* Input *
BEGIN

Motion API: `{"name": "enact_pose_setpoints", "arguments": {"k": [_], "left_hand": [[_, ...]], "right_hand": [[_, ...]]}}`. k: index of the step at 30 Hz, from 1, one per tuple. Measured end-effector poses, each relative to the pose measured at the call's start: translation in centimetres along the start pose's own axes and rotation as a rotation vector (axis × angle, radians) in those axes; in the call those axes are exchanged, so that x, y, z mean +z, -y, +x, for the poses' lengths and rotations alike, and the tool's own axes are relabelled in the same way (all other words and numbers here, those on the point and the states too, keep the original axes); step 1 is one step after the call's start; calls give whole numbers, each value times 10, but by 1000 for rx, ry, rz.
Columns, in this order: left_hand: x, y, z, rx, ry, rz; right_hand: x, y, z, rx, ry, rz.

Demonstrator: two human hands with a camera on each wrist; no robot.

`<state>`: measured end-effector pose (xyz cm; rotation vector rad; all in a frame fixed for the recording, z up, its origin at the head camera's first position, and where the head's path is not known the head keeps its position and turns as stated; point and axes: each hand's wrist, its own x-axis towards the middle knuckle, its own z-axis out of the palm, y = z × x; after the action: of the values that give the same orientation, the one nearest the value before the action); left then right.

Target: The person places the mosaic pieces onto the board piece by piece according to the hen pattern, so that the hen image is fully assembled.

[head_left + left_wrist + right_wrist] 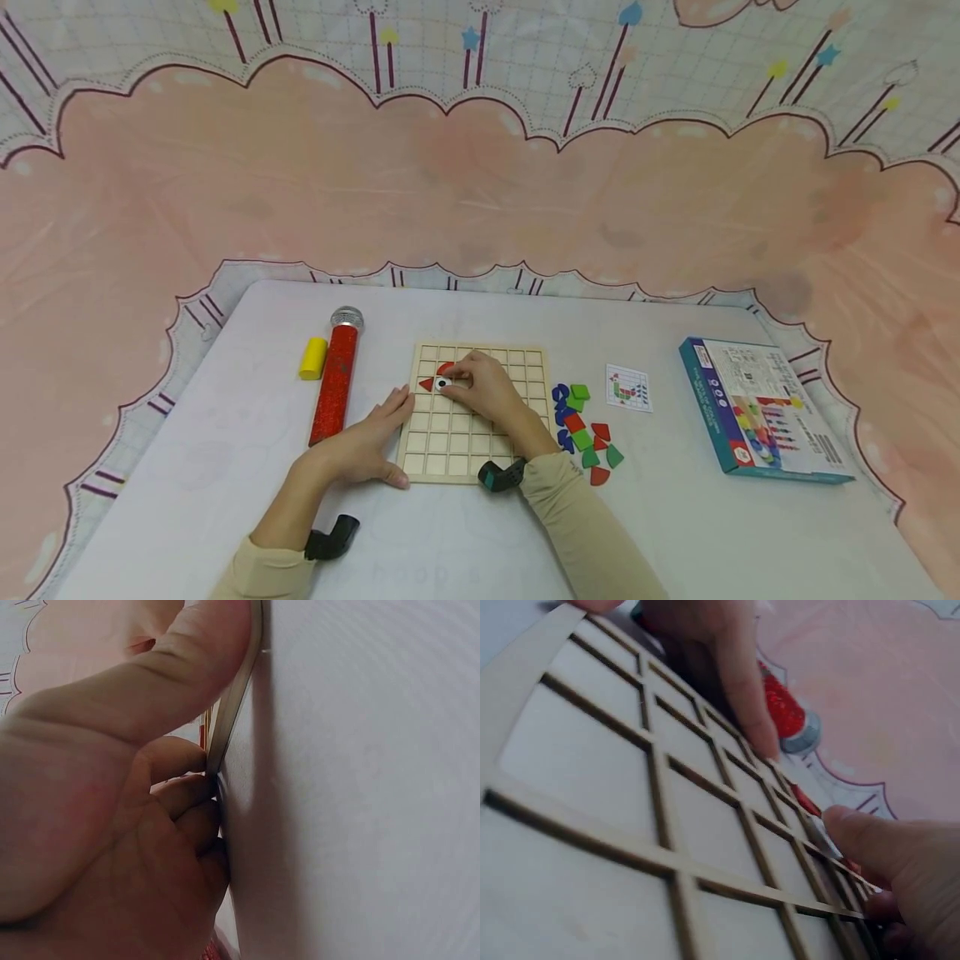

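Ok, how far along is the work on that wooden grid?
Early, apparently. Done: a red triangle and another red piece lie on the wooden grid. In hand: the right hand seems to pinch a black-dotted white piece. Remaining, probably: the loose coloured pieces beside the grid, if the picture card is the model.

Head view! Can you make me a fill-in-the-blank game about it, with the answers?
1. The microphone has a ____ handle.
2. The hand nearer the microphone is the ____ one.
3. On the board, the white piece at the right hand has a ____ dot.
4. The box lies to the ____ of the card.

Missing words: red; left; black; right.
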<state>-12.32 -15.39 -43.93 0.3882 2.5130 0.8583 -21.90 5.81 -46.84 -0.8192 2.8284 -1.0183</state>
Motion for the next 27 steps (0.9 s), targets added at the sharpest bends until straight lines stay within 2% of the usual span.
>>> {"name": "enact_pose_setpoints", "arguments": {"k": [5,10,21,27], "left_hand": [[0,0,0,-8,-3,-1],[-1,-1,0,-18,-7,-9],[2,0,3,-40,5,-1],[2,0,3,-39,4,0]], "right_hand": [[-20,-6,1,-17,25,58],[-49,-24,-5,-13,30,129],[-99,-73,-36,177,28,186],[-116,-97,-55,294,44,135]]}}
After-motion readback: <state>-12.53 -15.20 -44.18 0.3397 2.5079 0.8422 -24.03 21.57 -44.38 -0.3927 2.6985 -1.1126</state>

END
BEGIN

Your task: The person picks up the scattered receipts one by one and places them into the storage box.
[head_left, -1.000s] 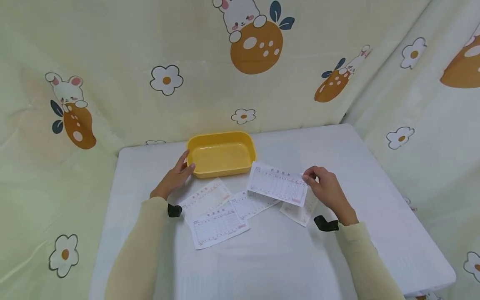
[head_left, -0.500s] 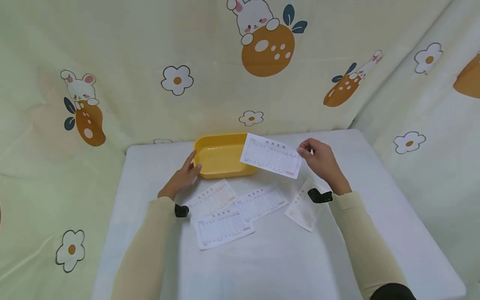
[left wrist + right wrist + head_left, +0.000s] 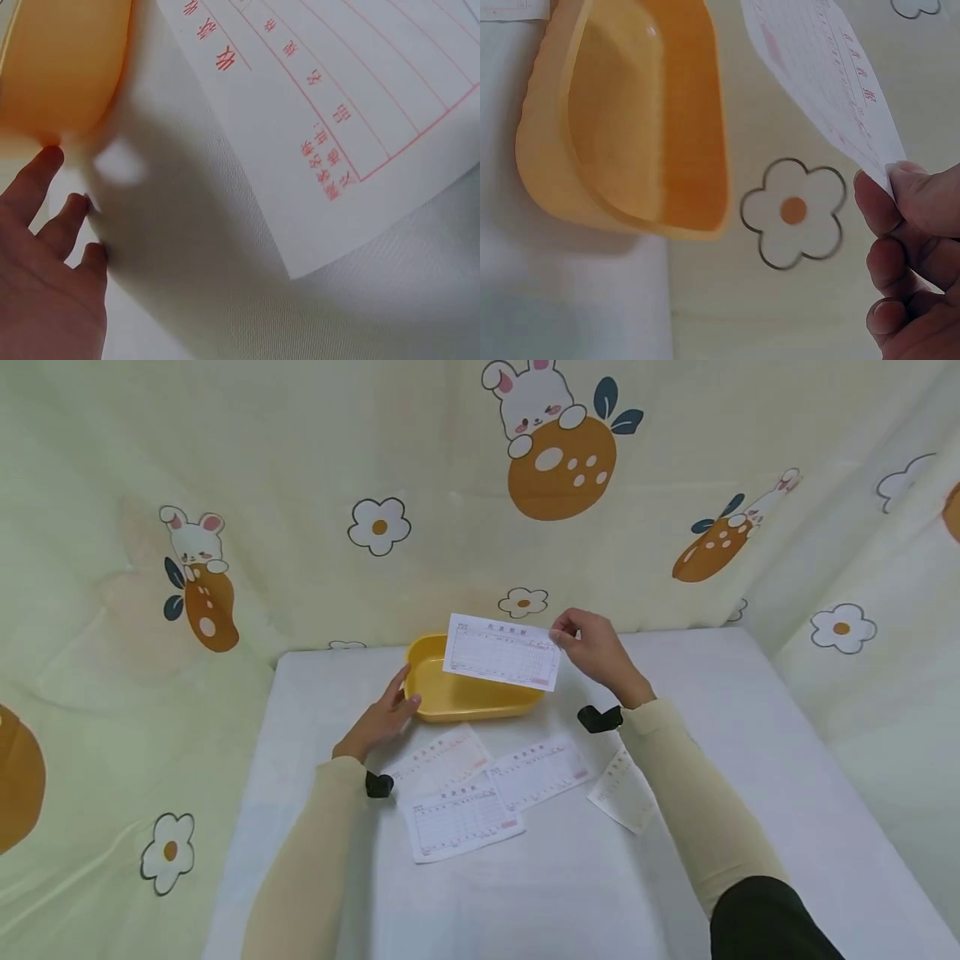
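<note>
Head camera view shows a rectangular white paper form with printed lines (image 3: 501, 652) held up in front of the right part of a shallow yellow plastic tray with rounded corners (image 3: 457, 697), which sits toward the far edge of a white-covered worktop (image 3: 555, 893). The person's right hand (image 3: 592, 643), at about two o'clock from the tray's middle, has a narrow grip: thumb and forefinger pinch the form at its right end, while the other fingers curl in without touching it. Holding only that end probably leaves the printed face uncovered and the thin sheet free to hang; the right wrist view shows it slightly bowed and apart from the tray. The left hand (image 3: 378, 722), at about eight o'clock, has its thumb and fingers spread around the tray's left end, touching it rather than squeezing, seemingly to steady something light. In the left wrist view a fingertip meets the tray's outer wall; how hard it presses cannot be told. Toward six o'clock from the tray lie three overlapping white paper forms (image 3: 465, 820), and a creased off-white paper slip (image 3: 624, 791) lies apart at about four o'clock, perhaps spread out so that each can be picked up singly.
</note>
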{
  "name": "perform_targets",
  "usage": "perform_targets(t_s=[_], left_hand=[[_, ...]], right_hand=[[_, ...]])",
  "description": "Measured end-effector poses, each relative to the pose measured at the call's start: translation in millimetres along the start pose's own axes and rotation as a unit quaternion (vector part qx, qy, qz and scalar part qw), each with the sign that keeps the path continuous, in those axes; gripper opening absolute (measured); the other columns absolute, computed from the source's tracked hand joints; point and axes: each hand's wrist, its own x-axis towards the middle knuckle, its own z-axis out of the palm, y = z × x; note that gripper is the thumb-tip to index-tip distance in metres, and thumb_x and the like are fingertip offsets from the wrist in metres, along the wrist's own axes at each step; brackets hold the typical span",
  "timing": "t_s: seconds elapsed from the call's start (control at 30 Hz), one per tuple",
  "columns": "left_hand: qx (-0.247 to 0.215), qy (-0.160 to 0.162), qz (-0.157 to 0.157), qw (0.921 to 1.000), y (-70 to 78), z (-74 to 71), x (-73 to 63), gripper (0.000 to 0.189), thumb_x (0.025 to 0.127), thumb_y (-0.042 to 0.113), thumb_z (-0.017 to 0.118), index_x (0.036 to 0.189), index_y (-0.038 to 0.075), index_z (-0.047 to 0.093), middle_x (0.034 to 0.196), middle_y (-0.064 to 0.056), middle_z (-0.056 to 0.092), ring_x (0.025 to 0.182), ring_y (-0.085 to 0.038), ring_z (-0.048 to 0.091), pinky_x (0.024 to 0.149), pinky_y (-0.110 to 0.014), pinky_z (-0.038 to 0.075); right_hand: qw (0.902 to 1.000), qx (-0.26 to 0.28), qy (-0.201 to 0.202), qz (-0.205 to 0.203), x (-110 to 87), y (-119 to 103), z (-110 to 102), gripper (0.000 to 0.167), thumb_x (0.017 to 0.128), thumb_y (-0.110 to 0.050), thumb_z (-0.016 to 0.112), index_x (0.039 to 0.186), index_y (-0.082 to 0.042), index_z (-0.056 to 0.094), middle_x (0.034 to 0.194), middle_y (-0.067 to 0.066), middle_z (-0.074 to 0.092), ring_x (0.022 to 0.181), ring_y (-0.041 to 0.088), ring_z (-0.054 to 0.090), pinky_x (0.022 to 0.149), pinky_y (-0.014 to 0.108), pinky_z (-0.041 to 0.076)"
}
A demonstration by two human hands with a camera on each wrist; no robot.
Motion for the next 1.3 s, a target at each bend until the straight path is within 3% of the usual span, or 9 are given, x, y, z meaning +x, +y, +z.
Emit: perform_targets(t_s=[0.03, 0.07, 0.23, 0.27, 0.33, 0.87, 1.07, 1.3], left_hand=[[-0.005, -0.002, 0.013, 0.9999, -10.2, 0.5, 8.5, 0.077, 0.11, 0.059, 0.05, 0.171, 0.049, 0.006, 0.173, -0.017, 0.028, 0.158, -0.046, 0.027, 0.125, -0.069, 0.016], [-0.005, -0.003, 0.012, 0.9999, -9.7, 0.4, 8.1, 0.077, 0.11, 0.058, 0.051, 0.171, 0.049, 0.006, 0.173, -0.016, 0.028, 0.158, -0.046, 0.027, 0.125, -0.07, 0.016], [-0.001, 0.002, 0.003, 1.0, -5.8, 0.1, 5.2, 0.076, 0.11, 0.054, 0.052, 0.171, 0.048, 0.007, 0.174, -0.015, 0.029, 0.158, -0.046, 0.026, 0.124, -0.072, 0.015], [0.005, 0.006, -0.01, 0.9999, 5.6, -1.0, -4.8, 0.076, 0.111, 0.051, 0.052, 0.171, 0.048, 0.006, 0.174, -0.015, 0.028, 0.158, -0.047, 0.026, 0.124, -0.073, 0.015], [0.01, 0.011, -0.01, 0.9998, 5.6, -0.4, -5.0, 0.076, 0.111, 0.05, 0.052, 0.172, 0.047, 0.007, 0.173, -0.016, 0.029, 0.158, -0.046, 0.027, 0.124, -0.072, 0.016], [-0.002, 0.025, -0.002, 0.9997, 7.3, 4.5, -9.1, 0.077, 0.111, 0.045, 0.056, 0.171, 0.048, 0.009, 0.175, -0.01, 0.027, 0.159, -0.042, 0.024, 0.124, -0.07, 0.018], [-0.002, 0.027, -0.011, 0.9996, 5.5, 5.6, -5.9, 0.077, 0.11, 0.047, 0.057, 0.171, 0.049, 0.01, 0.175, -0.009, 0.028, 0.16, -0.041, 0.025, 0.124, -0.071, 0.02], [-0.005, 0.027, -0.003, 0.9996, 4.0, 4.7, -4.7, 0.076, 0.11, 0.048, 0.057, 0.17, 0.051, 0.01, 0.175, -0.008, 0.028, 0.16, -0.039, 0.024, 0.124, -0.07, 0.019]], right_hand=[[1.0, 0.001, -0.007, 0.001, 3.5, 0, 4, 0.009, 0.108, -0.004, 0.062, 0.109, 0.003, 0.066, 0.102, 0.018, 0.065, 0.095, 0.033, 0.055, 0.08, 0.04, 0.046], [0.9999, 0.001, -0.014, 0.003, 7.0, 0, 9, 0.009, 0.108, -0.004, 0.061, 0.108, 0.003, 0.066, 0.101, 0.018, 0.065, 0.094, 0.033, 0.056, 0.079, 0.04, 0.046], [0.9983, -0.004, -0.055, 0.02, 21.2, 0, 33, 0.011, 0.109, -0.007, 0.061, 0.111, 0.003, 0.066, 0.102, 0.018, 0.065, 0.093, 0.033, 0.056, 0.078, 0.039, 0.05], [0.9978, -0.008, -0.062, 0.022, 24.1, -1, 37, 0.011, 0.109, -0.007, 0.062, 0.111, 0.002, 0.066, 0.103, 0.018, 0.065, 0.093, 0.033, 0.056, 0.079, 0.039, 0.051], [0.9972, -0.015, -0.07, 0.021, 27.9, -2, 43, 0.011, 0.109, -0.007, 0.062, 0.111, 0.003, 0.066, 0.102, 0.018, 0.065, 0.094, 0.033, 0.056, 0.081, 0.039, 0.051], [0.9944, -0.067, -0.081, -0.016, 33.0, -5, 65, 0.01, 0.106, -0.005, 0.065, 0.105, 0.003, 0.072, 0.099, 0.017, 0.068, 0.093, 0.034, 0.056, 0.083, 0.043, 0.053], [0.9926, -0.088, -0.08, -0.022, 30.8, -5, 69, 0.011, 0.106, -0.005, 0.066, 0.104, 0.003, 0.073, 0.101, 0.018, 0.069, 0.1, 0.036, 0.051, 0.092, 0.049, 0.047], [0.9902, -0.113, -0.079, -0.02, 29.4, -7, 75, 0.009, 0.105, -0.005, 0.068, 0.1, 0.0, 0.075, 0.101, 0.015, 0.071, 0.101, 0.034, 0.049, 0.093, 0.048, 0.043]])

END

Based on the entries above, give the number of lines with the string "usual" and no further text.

2